___ Data for analysis

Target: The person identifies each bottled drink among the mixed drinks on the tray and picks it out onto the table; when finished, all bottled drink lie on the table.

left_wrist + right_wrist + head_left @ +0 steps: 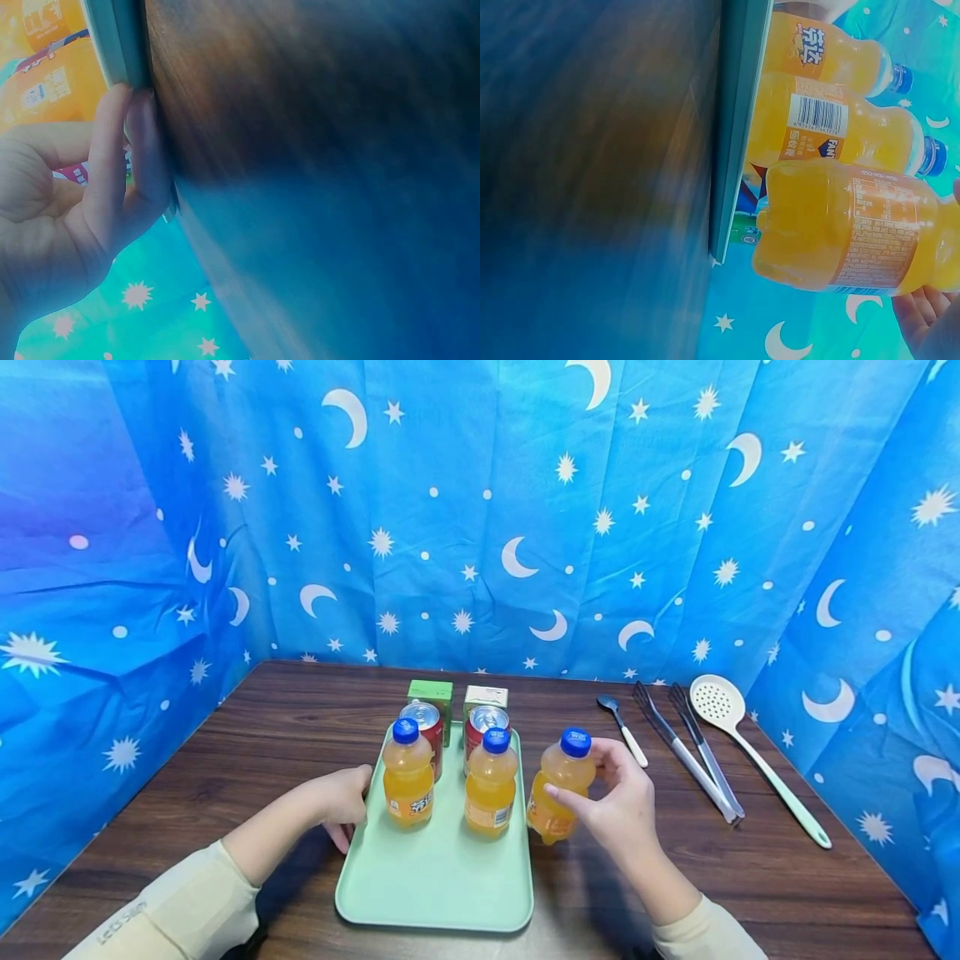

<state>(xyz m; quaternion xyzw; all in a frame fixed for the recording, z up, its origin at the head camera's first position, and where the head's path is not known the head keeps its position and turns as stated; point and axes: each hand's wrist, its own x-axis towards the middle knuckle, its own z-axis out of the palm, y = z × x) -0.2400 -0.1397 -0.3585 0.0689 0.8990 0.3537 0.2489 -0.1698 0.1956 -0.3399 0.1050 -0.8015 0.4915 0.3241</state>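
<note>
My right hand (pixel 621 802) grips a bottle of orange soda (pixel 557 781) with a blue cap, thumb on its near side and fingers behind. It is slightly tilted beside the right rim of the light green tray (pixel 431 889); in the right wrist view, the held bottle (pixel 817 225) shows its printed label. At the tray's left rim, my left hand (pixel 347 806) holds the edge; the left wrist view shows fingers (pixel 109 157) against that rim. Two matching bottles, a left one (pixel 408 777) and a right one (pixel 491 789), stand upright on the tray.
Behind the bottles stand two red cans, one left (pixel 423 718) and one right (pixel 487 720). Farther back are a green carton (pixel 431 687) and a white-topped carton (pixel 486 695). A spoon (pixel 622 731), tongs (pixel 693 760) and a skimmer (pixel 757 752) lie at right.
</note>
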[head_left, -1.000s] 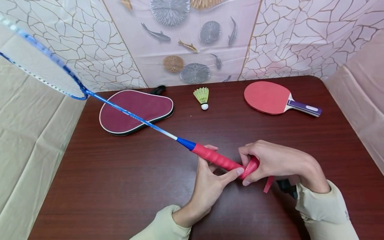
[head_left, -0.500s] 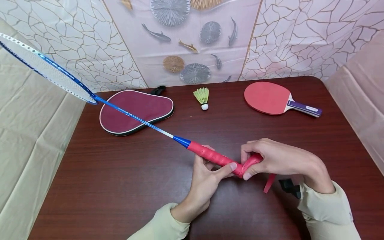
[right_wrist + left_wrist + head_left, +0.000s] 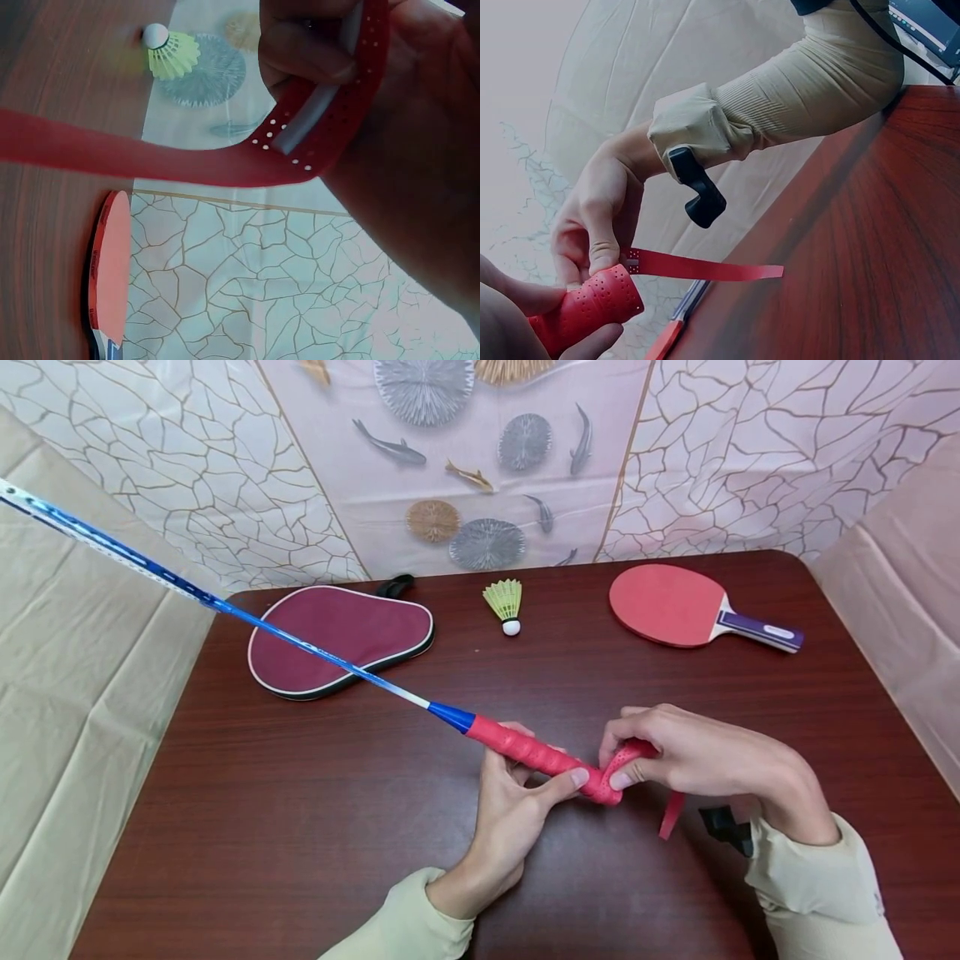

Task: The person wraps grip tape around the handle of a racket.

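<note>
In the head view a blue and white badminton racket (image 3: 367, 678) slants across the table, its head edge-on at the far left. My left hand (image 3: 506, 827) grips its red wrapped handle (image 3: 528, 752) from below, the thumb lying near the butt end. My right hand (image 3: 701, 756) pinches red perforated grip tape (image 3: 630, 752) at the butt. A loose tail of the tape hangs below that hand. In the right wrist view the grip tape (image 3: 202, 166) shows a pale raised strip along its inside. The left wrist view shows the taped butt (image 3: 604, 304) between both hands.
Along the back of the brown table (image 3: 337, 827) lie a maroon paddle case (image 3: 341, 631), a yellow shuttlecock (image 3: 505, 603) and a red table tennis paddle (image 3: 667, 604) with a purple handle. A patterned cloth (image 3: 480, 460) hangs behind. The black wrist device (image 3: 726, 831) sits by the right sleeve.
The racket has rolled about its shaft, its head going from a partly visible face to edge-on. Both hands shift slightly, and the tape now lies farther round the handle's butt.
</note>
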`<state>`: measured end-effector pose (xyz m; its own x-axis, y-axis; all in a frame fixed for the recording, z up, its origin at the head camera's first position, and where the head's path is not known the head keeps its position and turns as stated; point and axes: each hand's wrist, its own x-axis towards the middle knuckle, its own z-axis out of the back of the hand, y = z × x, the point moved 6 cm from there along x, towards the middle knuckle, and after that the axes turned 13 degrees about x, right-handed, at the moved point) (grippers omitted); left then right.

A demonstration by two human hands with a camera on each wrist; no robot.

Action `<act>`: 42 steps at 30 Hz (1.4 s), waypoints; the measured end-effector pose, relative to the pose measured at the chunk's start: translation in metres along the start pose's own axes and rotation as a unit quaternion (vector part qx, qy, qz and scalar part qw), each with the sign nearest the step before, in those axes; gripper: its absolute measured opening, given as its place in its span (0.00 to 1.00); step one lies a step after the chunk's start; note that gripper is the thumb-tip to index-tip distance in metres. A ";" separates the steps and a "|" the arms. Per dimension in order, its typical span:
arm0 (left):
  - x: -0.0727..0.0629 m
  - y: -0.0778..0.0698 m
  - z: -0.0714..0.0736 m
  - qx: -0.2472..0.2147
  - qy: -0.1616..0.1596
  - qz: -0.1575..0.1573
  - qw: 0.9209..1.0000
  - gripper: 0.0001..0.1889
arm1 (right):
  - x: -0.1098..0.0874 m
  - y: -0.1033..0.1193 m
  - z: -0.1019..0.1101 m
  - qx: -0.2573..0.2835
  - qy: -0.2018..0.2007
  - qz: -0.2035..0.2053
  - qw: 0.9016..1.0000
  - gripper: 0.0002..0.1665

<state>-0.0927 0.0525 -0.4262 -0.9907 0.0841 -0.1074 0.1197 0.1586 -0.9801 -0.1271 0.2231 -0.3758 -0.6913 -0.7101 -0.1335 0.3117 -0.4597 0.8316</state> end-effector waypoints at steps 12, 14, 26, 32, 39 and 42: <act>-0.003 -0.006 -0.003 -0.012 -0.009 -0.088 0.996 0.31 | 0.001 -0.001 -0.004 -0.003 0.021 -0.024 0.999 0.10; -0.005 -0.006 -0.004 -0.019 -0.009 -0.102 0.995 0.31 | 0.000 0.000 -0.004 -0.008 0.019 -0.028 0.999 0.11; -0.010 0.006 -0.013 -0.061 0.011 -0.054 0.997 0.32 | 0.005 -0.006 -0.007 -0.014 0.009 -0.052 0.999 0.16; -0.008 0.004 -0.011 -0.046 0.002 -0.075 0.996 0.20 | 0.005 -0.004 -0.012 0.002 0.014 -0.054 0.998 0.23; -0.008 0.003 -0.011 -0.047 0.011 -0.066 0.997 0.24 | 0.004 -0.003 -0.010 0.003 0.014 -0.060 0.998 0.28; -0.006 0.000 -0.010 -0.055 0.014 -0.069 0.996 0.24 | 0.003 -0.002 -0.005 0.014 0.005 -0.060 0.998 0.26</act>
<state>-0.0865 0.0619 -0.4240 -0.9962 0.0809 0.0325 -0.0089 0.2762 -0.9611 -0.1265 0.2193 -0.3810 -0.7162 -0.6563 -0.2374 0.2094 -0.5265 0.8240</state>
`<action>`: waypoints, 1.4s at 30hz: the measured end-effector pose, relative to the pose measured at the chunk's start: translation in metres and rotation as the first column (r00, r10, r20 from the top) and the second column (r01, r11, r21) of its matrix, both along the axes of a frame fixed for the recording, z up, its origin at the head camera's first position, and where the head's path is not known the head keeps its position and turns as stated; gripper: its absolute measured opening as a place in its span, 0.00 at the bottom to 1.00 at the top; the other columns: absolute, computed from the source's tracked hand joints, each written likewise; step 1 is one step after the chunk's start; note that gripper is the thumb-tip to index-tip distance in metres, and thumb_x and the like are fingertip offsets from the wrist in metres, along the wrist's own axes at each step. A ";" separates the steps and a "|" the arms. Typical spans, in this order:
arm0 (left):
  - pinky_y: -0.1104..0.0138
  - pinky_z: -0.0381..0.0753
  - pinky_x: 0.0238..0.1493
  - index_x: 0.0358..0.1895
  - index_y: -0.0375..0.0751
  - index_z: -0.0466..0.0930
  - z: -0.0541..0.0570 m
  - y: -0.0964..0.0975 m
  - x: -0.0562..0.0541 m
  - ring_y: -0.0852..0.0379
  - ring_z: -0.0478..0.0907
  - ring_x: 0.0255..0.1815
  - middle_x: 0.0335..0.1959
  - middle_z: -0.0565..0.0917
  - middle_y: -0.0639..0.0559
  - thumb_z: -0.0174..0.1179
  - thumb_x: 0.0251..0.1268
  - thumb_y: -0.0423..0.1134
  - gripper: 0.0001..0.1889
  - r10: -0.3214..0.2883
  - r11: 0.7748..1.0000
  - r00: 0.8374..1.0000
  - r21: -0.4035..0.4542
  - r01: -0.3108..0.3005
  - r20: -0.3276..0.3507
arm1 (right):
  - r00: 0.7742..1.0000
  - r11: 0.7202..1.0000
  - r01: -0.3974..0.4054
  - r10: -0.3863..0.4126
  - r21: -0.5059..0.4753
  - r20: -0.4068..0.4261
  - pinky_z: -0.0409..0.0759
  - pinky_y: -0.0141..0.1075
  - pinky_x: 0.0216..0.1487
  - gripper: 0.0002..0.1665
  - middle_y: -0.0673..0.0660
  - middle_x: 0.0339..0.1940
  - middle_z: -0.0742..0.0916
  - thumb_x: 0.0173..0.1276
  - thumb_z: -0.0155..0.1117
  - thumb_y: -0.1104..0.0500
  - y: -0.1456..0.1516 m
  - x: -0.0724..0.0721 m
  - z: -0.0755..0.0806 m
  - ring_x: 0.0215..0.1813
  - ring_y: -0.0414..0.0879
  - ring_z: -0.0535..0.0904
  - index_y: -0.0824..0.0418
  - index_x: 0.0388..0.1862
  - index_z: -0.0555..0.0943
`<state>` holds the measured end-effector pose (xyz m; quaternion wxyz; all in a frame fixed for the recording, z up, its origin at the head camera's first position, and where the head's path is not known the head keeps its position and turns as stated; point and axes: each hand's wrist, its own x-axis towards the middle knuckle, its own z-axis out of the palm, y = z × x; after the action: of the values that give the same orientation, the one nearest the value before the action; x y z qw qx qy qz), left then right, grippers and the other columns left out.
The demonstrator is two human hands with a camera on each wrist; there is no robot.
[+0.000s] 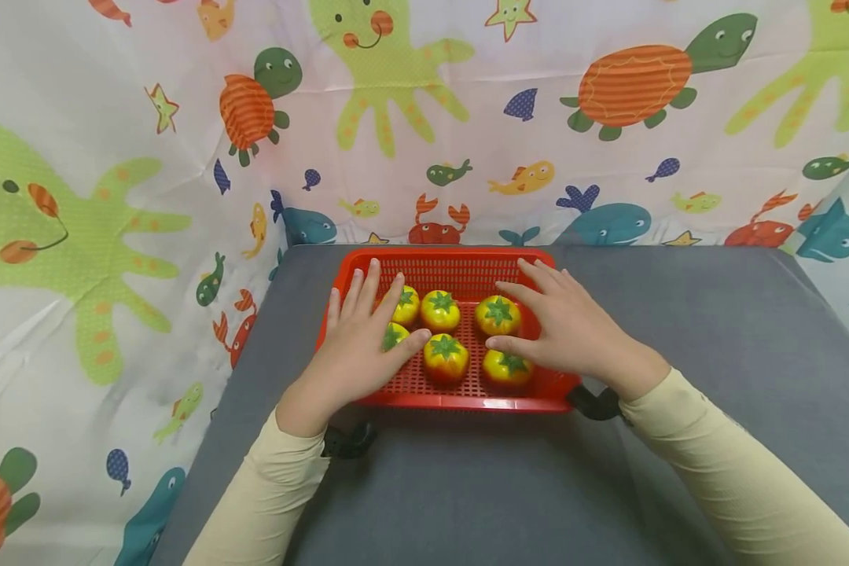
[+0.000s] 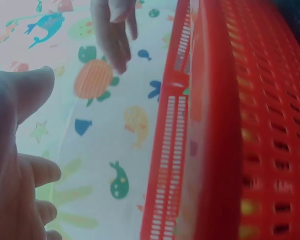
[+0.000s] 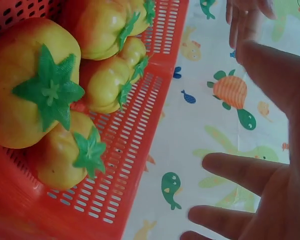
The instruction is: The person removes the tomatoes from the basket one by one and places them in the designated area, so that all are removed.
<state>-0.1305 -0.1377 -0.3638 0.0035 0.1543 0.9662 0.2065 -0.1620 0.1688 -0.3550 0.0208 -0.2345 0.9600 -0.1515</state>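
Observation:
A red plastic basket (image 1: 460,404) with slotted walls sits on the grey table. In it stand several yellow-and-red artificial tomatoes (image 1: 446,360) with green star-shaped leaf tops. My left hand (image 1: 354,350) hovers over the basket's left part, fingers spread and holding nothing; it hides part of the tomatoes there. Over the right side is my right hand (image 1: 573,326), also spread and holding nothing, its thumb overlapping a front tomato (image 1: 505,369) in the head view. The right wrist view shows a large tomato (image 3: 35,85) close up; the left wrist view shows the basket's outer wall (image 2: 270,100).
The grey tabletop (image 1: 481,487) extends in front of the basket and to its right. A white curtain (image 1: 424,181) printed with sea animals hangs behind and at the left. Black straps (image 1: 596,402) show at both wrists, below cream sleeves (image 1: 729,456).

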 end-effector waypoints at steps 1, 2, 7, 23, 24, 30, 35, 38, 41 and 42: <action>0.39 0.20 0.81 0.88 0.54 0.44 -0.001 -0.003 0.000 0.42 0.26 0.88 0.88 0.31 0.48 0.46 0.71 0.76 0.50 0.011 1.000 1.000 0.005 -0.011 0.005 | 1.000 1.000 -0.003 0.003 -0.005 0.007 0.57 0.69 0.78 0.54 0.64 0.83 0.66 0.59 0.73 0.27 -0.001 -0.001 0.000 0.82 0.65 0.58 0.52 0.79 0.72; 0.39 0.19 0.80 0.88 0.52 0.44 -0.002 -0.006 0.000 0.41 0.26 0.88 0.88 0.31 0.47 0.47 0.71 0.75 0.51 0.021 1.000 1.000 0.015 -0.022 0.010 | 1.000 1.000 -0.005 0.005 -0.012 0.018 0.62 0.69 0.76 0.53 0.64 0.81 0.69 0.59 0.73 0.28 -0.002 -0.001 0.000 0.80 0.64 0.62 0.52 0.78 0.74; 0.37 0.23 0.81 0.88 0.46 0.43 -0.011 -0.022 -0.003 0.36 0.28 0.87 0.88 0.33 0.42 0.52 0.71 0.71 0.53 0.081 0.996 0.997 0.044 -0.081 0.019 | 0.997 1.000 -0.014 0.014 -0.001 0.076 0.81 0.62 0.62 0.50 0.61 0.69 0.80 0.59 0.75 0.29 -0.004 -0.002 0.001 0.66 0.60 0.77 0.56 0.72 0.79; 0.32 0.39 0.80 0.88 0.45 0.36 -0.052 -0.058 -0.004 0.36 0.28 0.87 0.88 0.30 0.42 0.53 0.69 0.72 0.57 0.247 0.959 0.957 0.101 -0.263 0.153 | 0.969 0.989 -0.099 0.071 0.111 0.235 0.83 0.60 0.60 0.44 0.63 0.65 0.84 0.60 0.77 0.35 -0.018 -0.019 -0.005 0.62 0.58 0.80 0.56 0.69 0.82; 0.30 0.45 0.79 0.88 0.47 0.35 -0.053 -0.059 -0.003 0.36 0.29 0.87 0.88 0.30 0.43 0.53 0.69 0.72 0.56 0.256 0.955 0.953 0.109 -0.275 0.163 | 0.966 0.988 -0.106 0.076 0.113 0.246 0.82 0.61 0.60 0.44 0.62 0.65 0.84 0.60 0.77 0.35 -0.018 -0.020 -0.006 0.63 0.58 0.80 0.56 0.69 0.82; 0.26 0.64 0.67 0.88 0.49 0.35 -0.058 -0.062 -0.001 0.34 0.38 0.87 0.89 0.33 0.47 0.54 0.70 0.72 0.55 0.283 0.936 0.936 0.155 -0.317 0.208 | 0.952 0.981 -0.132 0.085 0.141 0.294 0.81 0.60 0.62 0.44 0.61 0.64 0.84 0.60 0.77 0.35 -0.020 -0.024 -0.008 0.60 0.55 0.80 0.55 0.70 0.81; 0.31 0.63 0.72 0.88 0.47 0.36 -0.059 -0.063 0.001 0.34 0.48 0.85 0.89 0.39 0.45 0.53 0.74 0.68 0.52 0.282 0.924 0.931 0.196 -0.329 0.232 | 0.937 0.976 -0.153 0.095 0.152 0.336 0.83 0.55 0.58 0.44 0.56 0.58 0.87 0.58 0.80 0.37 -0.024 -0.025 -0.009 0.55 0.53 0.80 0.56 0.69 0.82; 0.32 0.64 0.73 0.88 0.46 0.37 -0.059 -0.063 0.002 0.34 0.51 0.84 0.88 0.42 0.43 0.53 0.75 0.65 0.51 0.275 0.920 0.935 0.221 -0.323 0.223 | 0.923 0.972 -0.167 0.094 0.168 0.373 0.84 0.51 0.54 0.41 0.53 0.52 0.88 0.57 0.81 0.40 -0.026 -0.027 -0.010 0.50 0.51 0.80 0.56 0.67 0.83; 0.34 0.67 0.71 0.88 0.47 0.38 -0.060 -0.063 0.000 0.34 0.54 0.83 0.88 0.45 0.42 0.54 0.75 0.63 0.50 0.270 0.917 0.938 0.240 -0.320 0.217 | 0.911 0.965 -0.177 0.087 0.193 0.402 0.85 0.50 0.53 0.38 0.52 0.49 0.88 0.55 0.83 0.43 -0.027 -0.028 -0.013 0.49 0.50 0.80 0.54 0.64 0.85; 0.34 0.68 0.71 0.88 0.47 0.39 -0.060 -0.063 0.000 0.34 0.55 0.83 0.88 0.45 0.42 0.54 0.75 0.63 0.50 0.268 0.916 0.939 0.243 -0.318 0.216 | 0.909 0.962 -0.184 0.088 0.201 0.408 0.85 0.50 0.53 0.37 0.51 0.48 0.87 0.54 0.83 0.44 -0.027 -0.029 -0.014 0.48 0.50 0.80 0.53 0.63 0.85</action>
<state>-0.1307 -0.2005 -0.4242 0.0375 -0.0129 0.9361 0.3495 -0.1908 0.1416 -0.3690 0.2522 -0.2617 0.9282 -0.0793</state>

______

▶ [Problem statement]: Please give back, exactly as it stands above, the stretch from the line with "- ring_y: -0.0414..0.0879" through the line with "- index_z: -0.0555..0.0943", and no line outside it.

▶ [Exercise answer]:
  - ring_y: -0.0414..0.0879
  - ring_z: -0.0535..0.0904
  - index_y: -0.0824..0.0418
  - index_x: 0.0388..0.1862
  - index_z: -0.0555..0.0943

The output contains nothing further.